La muerte, en ese contexto de pandemia, de ser una realidad cotidiana pasó a constituir un listado de fallecidos y, en algún momento, seguramente temimos habernos acostumbrado, haber perdido la sensibilidad para asimilarla. El duelo es importante y el Fitaz, como espacio de vida, va a recordar a mujeres y hombres que se marcharon en el último tiempo. Son más de 30 y eso que no sabemos cuántos más fallecieron en ciudades y pueblos de Bolivia: tejedoras, alfareros, bordadoras, luthiers... A todos ellos y ellas se los va a traer a la memoria.

La programación –las obras que estarán en el teatro municipal Alberto Saavedra Pérez, Nuna Espacio Arte, Casa Grito, teatro Doña Albina, El Búnker, entre otros– dará asimismo paso a recordar a personas, momentos, procesos y en las más distintas formas que pueden, en escena, asumir las ideas y las emociones.

Por ejemplo, que estar vivo no significa olvidar a los muertos y que los muertos están muy vivos, lo celebra Tinkunakama (Tabla Roja, La Paz) con una Muerte bella y festiva. Muerte que en Ave María (Odin Teatret, Dinamarca) se siente sola, pero termina celebrando la fantasía creativa y la dedicación de una actriz que supo dejar una huella después de su partida.

Que morir es también un acto colectivo y que implica sepultar valores y luchas lo dice Monumentos (Itaú Teatro, Tarija), la obra que protagonizan tres estatuas preocupadas porque la sociedad parece haber olvidado por qué las erigió.

En Semillas de memoria (Ana Woolf, Argentina), las ausencias de un padre, de un desaparecido o de varios son el punto de partida para una obra que contiene ambas dimensiones: un mensaje personal en diálogo con una historia colectiva de resistencia, de identidad.

Resistencia e identidad que animan la obra Divino Anticristo (La teta izquierda, Chile), con un personaje callejero emblemático y una bailarina asesinada que reviven y por cuya humanidad fluyen los conceptos más contradictorios de la realidad chilena.
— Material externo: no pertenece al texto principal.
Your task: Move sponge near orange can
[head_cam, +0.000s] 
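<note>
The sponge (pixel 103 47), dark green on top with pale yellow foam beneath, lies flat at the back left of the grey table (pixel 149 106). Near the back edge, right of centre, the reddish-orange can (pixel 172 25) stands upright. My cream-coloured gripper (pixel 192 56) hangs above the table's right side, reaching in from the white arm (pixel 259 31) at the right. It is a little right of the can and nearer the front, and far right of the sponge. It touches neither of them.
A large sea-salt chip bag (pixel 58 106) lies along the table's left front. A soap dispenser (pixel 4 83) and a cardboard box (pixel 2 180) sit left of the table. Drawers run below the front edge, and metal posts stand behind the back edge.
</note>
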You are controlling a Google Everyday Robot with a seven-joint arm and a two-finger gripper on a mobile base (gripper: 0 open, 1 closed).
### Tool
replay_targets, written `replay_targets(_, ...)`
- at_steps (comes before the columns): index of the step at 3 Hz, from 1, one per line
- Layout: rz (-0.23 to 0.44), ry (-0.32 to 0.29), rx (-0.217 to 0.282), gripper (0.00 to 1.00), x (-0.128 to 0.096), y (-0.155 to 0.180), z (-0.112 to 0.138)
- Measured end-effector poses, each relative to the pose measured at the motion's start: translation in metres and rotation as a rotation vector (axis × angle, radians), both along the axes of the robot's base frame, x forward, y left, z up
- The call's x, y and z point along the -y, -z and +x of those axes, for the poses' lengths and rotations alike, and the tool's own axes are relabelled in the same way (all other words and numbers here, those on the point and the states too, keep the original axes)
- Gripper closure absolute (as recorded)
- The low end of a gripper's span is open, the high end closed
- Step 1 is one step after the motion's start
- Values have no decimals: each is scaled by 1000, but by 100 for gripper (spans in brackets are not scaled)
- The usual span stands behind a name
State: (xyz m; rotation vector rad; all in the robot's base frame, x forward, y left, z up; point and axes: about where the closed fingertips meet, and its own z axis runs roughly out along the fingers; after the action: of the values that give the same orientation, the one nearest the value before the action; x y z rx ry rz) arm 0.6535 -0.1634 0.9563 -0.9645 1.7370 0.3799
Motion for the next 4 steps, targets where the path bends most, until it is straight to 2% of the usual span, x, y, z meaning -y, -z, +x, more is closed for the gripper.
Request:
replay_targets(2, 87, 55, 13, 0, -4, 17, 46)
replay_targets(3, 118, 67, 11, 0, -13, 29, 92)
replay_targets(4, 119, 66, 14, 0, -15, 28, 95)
Identidad y resistencia que bullen en Si nos permiten hablar (Teatro El Animal, Sucre), obra que revive la lucha de mujeres contra una dictadura militar.

Y está la memoria del espectador. Lo saben bien quienes han asistido a algún Fitaz y se han topado con lo inolvidable. Este 2022, la publicidad del boca a boca dice que esa obra puede ser Wajtacha (El Búnker, La Paz) o Palmasola (Bolivia-Suiza) o Ratas (Altoteatro) o La última horquilla (Teatro La Cueva, La Paz) o Cabaret efímero (Lume teatro, Brasil) o YouGou (Carlo Mö, España). La lista puede seguir, pues en total son 40 obras en cartelera: presenciales en sala o en calle, virtuales, para público adulto y para las wawas.

Para retener hay que exponerse, en este caso a obras escénicas de parte del país y del mundo. Para recordar –el dicho popular dice que es vivir– hay que tener algo intenso, distinto, entrañable, divertido, extraordinario guardado en la memoria. Debe haber algo así aguardando a la persona exacta entre el 6 y el 15 de mayo.